Return only the lines from the top of the data down to the one that holds "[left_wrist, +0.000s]", both included, without any pictures.
#### Data excerpts
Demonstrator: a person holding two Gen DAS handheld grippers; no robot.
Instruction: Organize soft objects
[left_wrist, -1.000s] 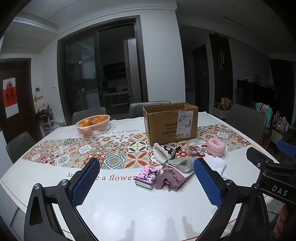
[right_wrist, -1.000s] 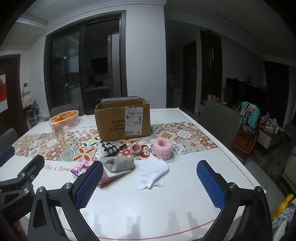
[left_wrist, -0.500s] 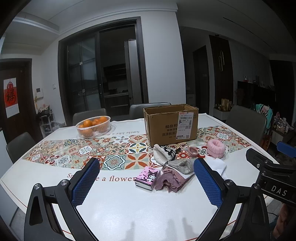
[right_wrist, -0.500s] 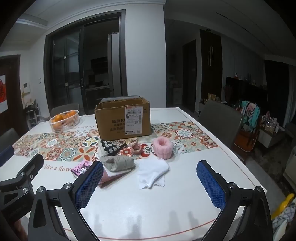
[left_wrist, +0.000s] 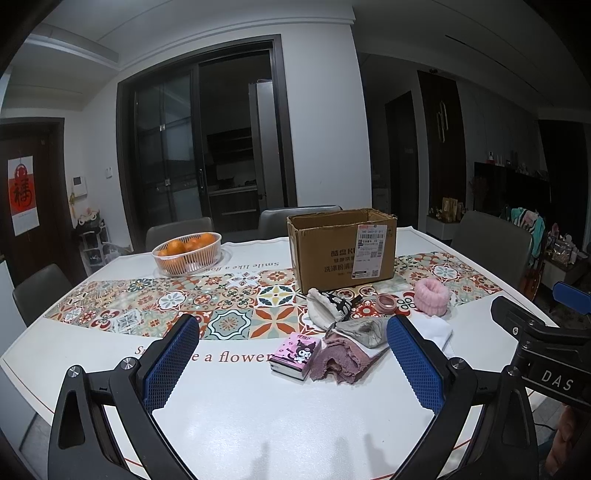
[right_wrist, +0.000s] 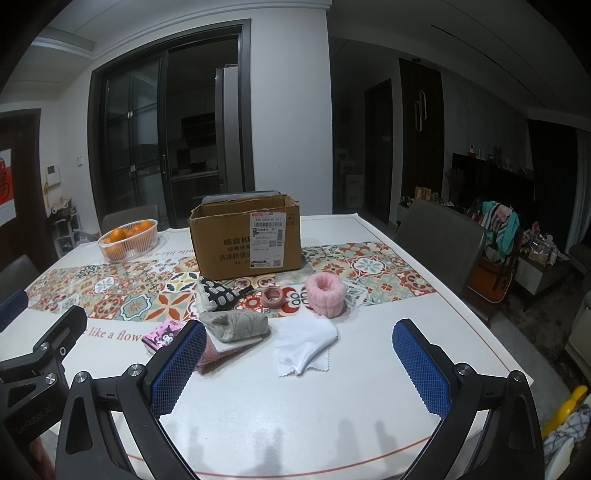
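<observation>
An open cardboard box (left_wrist: 343, 251) (right_wrist: 245, 242) stands on the patterned runner. In front of it lie soft things: a pink fluffy wristband (right_wrist: 325, 293) (left_wrist: 431, 297), a pink hair-tie ring (right_wrist: 272, 296), a black-and-white patterned pouch (right_wrist: 216, 291), a grey folded cloth (right_wrist: 236, 325) on a mauve cloth (left_wrist: 340, 360), a white cloth (right_wrist: 306, 343) and a pink tissue pack (left_wrist: 295, 354). My left gripper (left_wrist: 291, 362) is open and empty, held above the table short of the pile. My right gripper (right_wrist: 299, 363) is open and empty, near the white cloth.
A white basket of oranges (left_wrist: 186, 253) stands at the back left of the white table (left_wrist: 258, 413). Grey chairs (right_wrist: 439, 240) surround the table. The other gripper's body shows at the right edge of the left wrist view (left_wrist: 543, 354).
</observation>
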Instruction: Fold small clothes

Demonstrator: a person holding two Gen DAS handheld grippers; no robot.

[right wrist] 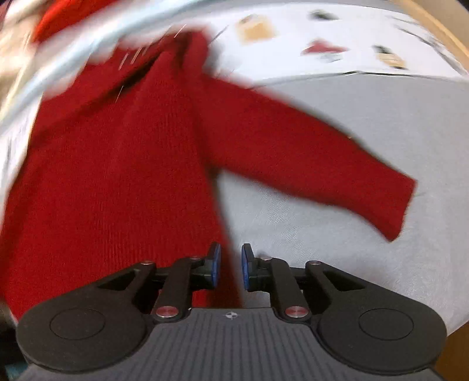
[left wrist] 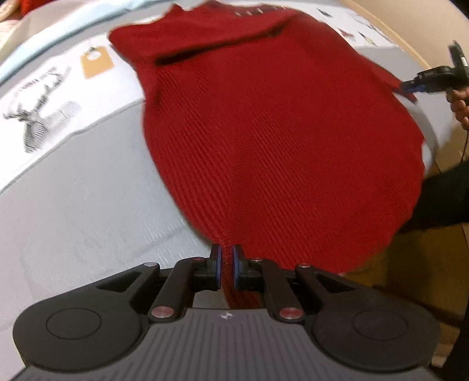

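Note:
A small red knit sweater (left wrist: 263,132) lies spread on a light grey sheet (left wrist: 73,205). My left gripper (left wrist: 226,265) is shut on the sweater's near bottom hem corner. The right gripper shows in the left wrist view (left wrist: 407,88) at the sweater's far right edge. In the right wrist view my right gripper (right wrist: 231,268) has its jaws narrowly apart around the sweater's (right wrist: 117,175) side hem edge; the fabric runs between the pads. One sleeve (right wrist: 322,164) stretches out to the right on the sheet (right wrist: 351,249). The view is motion-blurred.
The sheet carries printed patches, a deer drawing (left wrist: 35,117) and an orange tag shape (left wrist: 95,60). A wooden edge (right wrist: 439,32) borders the far right. Another red item (right wrist: 58,14) lies at the far left. The person's dark sleeve (left wrist: 445,199) is at the right.

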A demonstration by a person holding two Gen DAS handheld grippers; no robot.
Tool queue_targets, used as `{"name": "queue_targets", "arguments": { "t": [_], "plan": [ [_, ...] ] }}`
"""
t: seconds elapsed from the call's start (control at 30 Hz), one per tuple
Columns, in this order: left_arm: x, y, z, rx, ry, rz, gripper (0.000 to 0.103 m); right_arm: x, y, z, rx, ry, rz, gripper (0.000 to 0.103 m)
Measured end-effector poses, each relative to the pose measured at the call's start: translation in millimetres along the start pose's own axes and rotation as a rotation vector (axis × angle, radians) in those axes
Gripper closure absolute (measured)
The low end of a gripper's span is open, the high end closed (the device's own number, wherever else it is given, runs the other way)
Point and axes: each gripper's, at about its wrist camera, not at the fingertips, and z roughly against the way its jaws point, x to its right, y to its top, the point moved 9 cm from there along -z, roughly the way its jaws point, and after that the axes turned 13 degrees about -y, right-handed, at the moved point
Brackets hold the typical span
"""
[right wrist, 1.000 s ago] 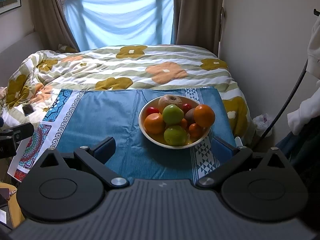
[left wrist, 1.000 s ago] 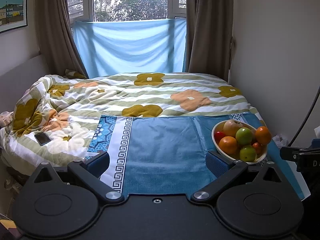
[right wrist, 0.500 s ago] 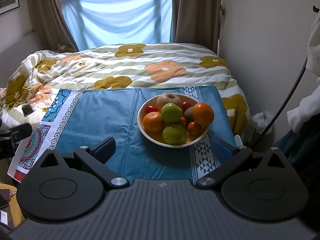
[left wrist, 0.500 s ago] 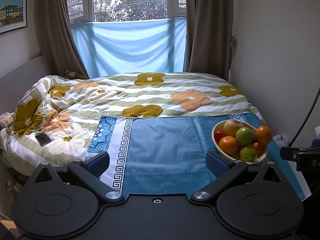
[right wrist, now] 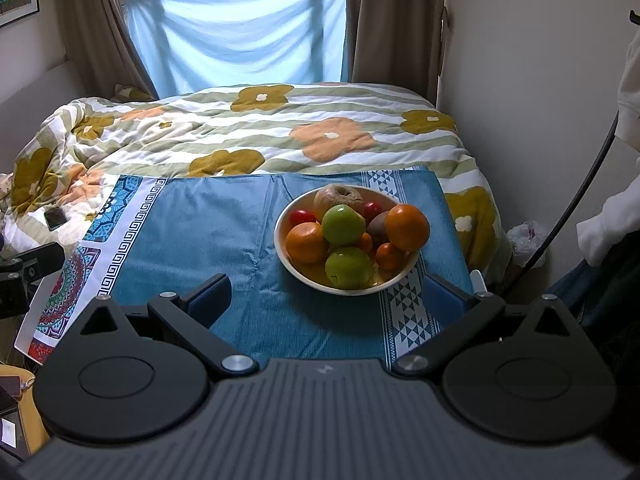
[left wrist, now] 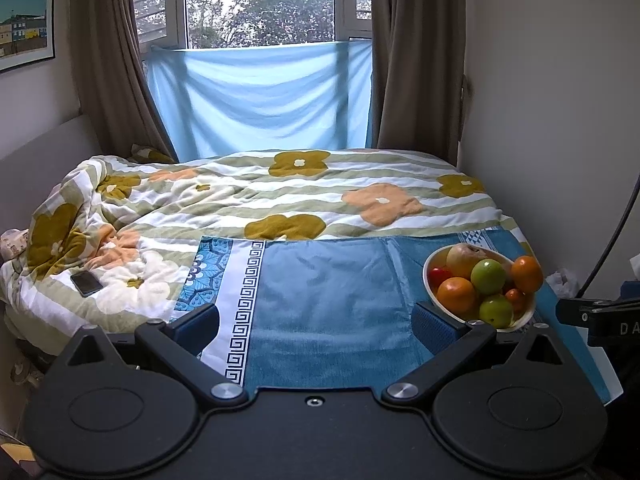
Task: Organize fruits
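Bed [right wrist: 328, 128] carrying blue cloth [right wrist: 224, 232] at near edge; bowl [right wrist: 282, 256] of fruit toward cloth's right side. Dead ahead of right claw [right wrist: 326, 294], just beyond open, empty fingers. Off to right of left claw [left wrist: 316, 322], also open and empty. Right one nearer, probably. Front green apple [right wrist: 347, 268] closest pick; no long axis, round.
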Motion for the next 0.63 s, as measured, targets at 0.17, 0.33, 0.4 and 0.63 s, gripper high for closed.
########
Task solution ->
Demonstrator: a person holding two Gen DAS handheld grippers; no robot.
Instruction: Organize soft objects
[left_wrist, -1.000s] 
[right_wrist, -1.000s] 
[left_wrist, -0.500s] 
[right_wrist, -0.500s] 
[left_wrist, +0.000s] 

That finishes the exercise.